REQUIREMENT: Search the material below for the word "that" and copy every line in which it occurs.

DATA SEGMENT:
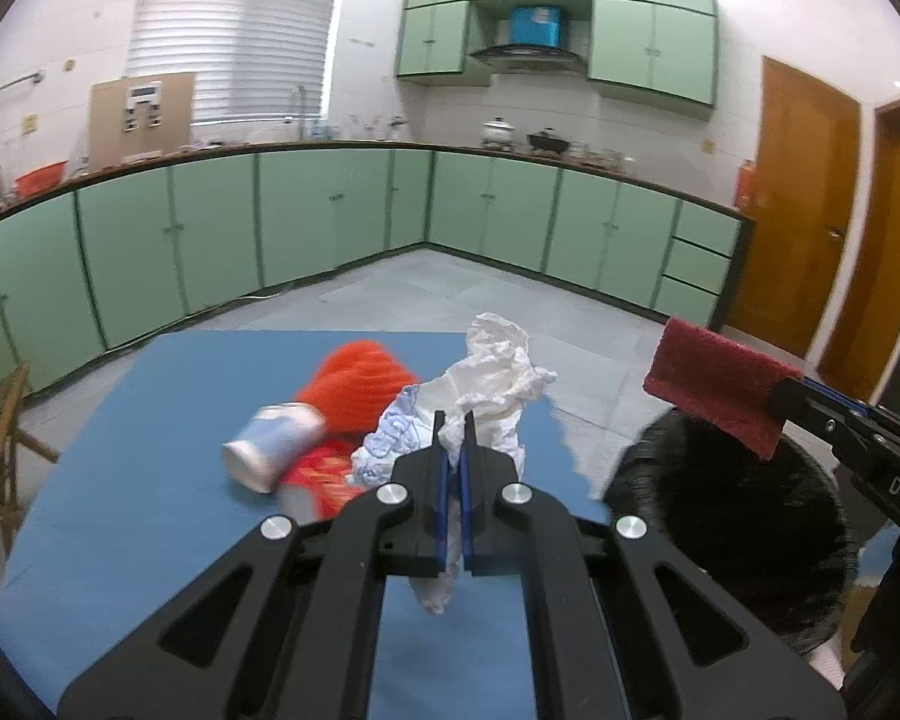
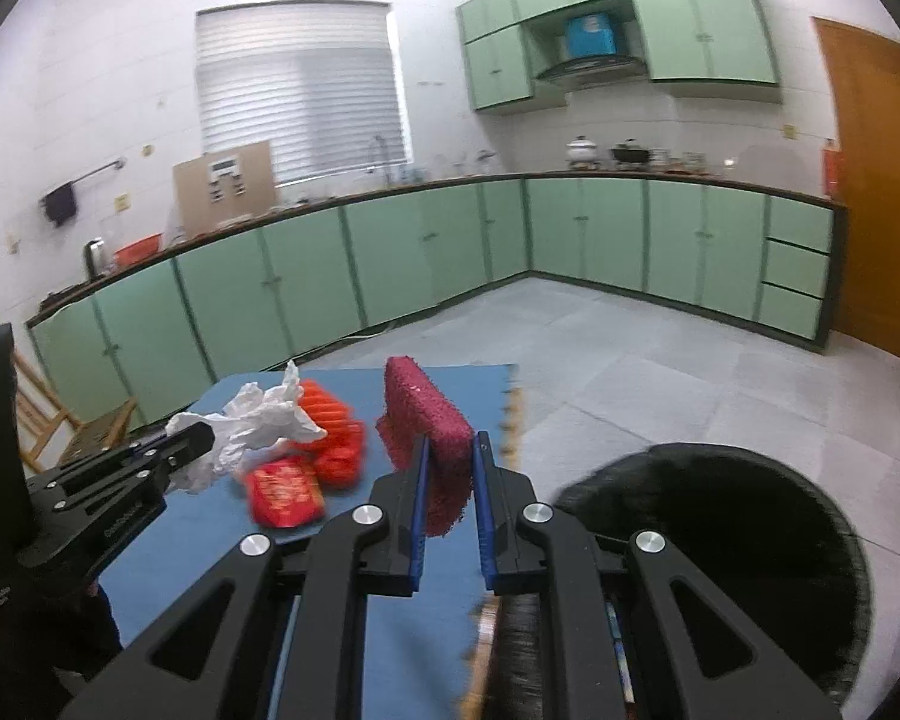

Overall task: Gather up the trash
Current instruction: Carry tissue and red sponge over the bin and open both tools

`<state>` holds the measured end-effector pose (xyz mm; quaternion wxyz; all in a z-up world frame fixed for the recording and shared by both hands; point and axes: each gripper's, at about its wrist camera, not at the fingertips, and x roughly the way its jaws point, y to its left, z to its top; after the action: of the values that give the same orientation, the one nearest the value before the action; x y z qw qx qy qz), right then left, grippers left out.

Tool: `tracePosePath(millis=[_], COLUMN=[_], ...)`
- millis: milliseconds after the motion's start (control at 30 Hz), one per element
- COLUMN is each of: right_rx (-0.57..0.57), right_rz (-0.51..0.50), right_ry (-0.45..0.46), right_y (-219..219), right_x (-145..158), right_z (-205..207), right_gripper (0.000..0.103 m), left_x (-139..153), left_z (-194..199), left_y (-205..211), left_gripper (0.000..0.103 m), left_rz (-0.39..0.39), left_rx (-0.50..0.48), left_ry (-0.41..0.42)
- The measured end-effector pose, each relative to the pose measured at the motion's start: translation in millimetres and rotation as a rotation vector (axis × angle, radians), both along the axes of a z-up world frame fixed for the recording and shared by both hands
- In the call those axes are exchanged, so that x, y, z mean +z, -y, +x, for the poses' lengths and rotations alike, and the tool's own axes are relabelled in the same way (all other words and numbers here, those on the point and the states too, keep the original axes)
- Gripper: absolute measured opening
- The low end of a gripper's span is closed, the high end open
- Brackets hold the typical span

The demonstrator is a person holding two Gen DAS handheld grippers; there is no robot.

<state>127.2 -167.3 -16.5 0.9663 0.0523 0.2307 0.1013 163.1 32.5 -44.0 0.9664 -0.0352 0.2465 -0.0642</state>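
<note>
Left wrist view. A kitchen with green cabinets [image 1: 222,228] and a grey tiled floor forms the background; a blue mat [image 1: 150,420] is laid in the foreground. The left gripper [image 1: 455,426] is seen clamped on a crumpled white tissue [image 1: 492,372], which bulges above the fingertips and hangs below them (a short tail shows between the finger bases). Beyond and to the left of the fingers, a tipped paper cup [image 1: 273,447], an orange mesh [image 1: 360,387], a red packet [image 1: 321,477] and a blue-printed wrapper [image 1: 390,438] are left on the mat. To the right of the fingers a black bin [image 1: 732,534] is seen, with the right gripper [image 1: 777,405] above it.

Right wrist view. The same kitchen is shown, with the mat edge just left of the fingers. The right gripper is closed on a dark red scouring pad [image 2: 432,426], held upright between the fingers; the grip appears to be only on its lower part. The bin [image 2: 720,546] lies to the right of and below the fingers, so the pad is judged not yet over the opening.

Risks. The pad could be dropped on the floor [image 2: 660,360] if released before the bin is reached. The tissue, being light and loosely pinched, could be snagged on a finger or shed outside the rim. The two grippers, converging on one bin, could be knocked together.
</note>
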Motion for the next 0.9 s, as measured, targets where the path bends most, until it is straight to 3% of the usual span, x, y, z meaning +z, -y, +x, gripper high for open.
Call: tracePosePath(millis=[467, 900], right_rx=[-0.232, -0.340], right_rz=[-0.049, -0.049], right_ry=[-0.013, -0.102], right_y=[118.4, 181.4], right_x=[-9.2, -50.6], right_z=[-28.6, -31.4], right_gripper=[0.014, 0.014], left_x=[-15.5, -60.0], left_z=[11.0, 33.6], left_y=[127.3, 211.9], left_gripper=[0.002, 0.002], left_rz=[0.004, 0.000], left_rx=[-0.235, -0.373], left_ry=[0.007, -0.084])
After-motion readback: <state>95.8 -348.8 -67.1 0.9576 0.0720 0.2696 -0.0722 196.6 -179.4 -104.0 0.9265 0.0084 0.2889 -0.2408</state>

ANSWER TO THIS TASK:
`<state>` holds the measured end-effector pose (xyz mm; quaternion wxyz; all in a z-up world frame fixed for the recording and shared by both hands; point and axes: each gripper's, at about its wrist camera, not at the fingertips, and x roughly the way its jaws point, y to its left, z to its top; after the action: of the values that give the same orientation, the one nearest the value before the action; x y z qw qx qy qz), right then left, grippers left out.
- In the call those axes are exchanged, so that x, y, z mean +z, -y, +x, for the poses' lengths and rotations alike, and the tool's own axes are relabelled in the same way (all other words and numbers here, those on the point and the states too, keep the original axes)

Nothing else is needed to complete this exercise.